Pompeii, LA This play by Declan Greene is produced by Cardiac Theatre, with Harley Morison (director) and Jessica Glover (stage manager). The familiar names on stage include Cody Porter, Elena Porter, James Hamilton, Nikki Hulowski, Morgan Grau, and Sam Stralak. It’s a drama about Hollywood life, switching between scenes to show the challenges and unhappinesses for various characters, from an aging Judy Garland to a former child star trying to succeed in a disaster movie (Pompeii, it’s a metaphor and not) and a make-up artist trying to live her dream.
Prophecy This is another take on Greek tragedy written by Jessy Ardern and directed by Corbin Kushneryk, the creative team behind last year’s award-winning Fall of the House of Atreus, a Cowboy Love Story. This one focuses on a smaller part of the stories, and on a few women characters: tormented Cassandra, gifted (under dub-con circumstances) to see the truth and cursed not to be believed, Hecuba the proper queen and the mother of Cassandra, Paris, and Hector, and Andromache the timid and modest wife of Hector. All characters are played by Carmen Niewenhuis, with clever smooth clues to character change in her costuming, voice, and posture. And this one is not a funny play, although some of the design and acting is inherently funny. It is disturbing and provocative and surprisingly topical, gory only in our imaginations, with content/trigger warnings offered in an envelope on the door rather than in a way that lessens the surprises for people who are willing to be surprised.
Shadowlands is a solo show written and performed by Savanna Harvey. I saw a reading of this script at NextFest in June, before the performer left on her CAFF-lottery tour of five Fringe festivals, so I was excited to see it properly staged. It’s told in alternating voices of several characters – maybe four, maybe five or six depending on how one counts. A different prop represents each character, as in the puppetry genre referred to as object theatre – only this show is performed in the dark, with each character being represented by a different kind of light. I don’t want to tell you much about it, because for me part of the fun of this kind of play is figuring out who/what each character is and how they are going to connect.
With Glowing Hearts: A Canadian Burlesque Revue is just what the subtitle promises, a revue-style burlesque show with each act based on a woman or women from Canadian history. The host is Ellen Chorley dressed as Famous Five activist Nellie McClung, and the panty zamboni (stagecrew) is Kiki Quinn dressed as a very cute beaver. I never know whether to refer to burlesque performers by their stage names or by the names I’ve seen them listed by in other genres, but in this case both are in the program so you can figure out who is who.

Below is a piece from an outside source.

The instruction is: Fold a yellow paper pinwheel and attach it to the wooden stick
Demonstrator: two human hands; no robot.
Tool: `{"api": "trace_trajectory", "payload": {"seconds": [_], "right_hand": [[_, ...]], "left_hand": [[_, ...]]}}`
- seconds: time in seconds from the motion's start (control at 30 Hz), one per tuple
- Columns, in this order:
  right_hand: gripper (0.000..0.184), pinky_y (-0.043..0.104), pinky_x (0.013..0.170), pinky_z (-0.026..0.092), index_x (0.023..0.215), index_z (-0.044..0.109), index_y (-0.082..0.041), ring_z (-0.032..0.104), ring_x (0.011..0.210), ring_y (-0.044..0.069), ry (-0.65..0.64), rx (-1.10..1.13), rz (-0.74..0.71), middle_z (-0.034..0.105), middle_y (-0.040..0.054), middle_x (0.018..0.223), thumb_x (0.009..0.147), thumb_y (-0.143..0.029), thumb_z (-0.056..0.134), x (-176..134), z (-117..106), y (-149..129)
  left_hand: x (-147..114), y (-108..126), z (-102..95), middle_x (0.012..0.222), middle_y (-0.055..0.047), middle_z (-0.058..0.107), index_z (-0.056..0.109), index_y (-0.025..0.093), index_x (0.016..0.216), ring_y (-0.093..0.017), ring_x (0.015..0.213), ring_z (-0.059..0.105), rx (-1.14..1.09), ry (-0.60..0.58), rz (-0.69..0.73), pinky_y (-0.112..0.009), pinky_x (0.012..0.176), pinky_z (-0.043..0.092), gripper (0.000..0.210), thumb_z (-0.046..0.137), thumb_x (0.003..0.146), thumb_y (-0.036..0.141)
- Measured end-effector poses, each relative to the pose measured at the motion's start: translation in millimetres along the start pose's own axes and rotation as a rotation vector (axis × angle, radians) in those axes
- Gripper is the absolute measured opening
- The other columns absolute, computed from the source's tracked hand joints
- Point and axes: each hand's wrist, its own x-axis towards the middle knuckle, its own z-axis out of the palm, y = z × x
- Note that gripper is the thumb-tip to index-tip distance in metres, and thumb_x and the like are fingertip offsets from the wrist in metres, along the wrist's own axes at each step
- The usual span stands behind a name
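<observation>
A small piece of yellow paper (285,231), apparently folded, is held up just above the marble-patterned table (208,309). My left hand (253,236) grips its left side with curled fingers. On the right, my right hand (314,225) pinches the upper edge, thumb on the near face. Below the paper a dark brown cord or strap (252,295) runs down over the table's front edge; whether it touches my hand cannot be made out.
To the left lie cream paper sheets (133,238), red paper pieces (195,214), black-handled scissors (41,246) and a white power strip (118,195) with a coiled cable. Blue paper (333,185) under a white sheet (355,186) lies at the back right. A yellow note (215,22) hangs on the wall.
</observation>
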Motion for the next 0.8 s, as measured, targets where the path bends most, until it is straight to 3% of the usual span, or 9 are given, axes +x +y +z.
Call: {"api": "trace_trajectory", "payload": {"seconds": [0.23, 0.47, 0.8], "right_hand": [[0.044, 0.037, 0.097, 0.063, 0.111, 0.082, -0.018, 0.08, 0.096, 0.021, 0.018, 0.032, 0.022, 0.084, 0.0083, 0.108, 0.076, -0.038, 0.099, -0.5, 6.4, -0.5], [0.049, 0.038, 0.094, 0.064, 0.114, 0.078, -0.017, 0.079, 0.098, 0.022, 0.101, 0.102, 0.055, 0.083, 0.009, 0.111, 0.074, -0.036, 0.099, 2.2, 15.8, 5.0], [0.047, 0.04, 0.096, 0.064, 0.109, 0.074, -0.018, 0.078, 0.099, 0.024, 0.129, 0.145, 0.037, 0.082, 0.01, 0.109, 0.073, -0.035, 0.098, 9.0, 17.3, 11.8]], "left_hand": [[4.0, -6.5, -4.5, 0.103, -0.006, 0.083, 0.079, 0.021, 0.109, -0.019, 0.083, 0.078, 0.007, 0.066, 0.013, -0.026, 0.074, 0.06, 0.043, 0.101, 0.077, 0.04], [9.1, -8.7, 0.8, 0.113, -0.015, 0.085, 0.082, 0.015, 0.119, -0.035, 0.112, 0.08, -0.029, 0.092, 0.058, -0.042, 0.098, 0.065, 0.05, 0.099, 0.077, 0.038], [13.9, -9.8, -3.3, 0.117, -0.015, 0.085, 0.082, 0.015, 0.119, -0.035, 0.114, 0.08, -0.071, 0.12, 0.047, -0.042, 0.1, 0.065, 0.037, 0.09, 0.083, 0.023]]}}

Sweet Lady Night is a particularly strong singer, Scarlett Von Bomb is a great dancer, and Violette Coquette and LeTabby Lexington are experienced and talented burlesque performers. The costumes are fabulous, the choreography is fun, and … and it was not only educational but inspiring, acknowledging the flaws of the historical characters by today’s higher standards of intersectional feminism and challenging the audience to take action. The finale included a speech by Chorley that made me cry, and a Famous Five transition-to-the-present group dance number that had me clapping and cheering and fist-pumping.